(Task details) The entries below contain pictures, which are to be left out; write out exactly, and only, the lines from the line with "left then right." up to and including the line with "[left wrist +".

(Material provided)
*** Block opens ***
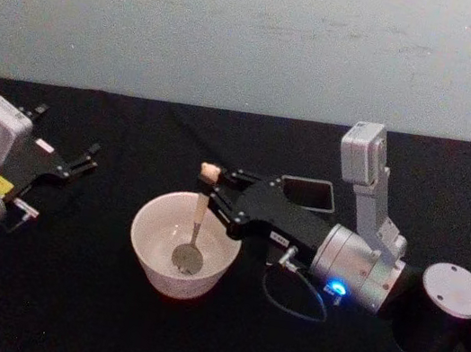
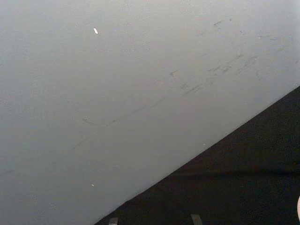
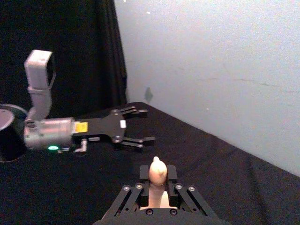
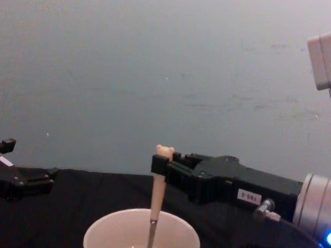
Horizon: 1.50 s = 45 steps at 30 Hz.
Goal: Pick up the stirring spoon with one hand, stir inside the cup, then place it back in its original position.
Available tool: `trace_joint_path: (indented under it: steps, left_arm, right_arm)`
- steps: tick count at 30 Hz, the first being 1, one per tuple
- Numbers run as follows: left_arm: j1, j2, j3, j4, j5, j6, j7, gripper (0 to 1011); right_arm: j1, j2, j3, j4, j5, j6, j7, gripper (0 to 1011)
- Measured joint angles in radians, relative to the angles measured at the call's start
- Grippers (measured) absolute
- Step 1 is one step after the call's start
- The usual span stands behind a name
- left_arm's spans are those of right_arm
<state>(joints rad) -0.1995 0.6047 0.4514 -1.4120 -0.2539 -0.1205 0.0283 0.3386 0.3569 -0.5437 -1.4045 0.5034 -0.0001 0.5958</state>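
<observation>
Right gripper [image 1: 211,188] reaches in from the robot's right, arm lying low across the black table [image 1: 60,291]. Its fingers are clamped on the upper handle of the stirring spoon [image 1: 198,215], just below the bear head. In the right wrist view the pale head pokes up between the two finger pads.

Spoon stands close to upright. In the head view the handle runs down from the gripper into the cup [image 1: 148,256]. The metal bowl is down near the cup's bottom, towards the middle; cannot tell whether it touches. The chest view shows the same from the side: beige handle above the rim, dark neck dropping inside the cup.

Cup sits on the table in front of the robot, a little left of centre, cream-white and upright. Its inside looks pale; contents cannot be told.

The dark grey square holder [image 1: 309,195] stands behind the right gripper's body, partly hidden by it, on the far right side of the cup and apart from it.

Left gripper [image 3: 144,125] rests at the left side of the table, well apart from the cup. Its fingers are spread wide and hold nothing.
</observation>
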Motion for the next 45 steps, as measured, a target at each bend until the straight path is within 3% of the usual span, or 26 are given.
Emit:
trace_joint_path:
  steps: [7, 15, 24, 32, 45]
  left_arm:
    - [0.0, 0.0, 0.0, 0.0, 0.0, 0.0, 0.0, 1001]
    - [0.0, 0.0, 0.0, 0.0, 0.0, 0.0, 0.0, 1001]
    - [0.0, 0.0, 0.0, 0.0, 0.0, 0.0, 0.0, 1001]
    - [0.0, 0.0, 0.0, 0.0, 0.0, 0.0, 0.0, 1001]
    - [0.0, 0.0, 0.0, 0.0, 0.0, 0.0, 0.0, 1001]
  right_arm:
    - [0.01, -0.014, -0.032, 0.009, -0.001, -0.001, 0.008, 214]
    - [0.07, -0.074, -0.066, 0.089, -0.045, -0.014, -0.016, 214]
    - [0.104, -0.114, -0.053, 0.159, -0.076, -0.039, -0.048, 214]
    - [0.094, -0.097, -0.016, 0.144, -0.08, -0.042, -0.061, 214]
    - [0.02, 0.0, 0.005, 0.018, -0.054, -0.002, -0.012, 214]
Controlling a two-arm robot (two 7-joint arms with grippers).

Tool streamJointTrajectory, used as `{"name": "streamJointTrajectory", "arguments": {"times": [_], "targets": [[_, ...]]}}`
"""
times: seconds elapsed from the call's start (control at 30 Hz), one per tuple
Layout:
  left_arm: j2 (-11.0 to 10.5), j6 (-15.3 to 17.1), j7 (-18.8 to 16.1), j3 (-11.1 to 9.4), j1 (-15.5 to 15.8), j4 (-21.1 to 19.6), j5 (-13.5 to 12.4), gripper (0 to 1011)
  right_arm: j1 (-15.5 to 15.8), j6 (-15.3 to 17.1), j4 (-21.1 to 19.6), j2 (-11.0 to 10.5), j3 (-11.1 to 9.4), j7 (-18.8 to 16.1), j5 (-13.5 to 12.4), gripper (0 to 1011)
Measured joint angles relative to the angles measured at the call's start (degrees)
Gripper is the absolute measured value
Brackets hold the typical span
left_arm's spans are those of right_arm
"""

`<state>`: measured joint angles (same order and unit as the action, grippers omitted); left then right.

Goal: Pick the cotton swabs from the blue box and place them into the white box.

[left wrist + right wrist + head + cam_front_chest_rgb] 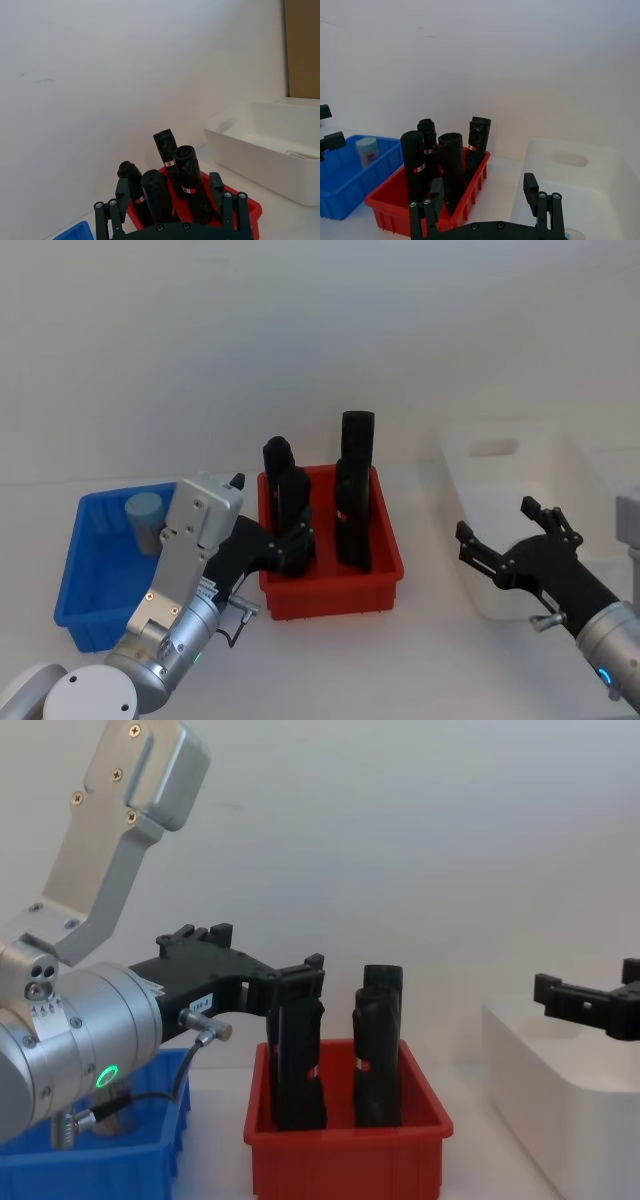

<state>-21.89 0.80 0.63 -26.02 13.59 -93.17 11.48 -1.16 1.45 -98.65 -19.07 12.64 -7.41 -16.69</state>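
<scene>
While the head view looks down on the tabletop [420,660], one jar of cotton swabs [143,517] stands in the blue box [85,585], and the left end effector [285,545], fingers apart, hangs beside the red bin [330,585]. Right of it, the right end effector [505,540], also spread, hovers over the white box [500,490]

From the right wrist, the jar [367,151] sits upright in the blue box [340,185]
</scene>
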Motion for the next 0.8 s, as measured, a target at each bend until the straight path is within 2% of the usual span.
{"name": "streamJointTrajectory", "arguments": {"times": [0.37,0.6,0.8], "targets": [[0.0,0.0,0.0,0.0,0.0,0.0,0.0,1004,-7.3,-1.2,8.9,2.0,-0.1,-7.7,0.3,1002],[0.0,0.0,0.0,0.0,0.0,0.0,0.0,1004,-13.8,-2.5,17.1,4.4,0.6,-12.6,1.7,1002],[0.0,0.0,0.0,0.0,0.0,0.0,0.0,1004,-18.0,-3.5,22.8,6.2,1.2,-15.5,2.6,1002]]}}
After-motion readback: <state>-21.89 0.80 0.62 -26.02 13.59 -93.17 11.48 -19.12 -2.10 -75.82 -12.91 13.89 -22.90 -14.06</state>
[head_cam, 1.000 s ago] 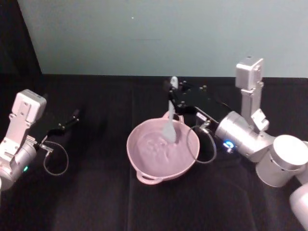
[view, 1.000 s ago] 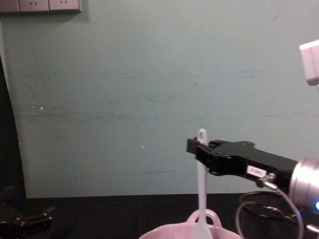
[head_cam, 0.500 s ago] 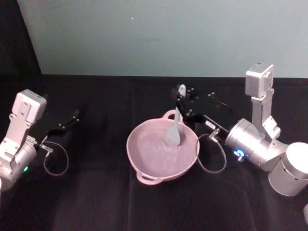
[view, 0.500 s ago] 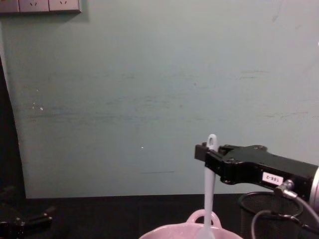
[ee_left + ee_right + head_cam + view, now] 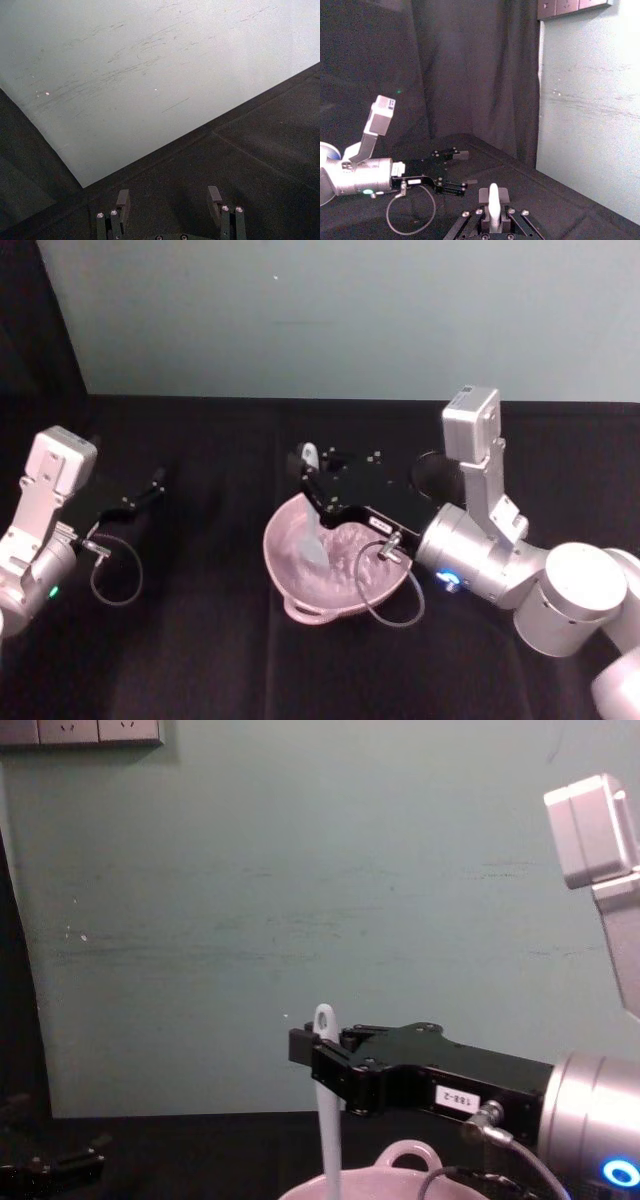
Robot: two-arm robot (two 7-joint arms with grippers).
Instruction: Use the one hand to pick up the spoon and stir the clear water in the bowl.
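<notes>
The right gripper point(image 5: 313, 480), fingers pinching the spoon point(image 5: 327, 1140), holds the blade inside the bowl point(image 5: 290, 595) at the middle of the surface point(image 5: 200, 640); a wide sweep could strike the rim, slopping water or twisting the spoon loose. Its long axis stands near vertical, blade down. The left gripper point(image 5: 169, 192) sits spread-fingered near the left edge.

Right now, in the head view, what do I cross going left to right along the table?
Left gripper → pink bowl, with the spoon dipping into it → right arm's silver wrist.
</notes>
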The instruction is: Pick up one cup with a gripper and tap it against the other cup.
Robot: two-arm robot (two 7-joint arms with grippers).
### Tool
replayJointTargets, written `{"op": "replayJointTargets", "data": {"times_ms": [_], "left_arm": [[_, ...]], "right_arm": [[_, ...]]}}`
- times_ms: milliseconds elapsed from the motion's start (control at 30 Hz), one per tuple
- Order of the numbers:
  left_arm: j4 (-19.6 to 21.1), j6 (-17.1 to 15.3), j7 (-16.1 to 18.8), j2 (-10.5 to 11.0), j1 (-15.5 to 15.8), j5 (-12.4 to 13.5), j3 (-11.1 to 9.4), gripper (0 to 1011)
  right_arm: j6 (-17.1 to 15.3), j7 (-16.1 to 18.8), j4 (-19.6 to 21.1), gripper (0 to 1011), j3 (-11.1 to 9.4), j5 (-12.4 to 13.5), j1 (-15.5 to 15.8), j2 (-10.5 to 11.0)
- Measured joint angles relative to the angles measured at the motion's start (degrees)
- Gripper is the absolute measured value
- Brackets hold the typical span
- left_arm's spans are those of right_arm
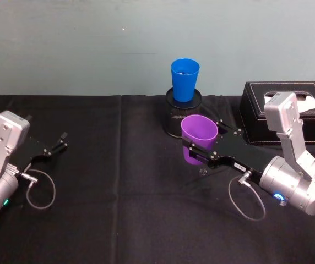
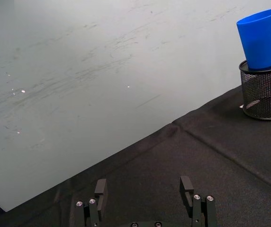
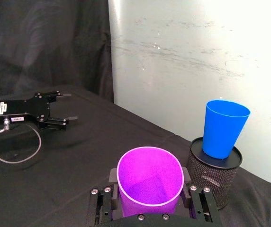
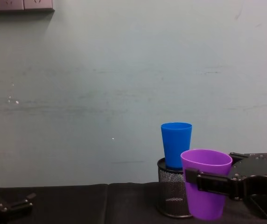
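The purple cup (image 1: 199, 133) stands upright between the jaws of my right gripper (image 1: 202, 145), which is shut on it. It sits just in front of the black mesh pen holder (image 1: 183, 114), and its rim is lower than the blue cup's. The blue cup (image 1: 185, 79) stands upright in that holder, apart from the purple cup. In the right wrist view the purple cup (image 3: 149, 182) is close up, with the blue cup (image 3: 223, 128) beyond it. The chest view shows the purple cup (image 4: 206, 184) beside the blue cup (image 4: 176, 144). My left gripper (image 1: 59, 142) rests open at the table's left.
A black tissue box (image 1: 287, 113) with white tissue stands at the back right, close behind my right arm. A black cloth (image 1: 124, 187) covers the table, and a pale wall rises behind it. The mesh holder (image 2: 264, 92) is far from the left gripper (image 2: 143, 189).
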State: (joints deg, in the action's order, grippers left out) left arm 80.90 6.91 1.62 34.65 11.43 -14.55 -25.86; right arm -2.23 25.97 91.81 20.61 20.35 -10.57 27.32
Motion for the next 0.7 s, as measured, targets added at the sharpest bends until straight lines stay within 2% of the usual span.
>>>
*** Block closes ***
(Output)
`<state>`: measured joint angles (same order and unit as the action, grippers omitted); left then right.

Goal: Pick the cotton swabs from the blue box and place them into the white box.

[left wrist + right wrist + head + cam_front_chest_rgb] 

The complete output has now been given.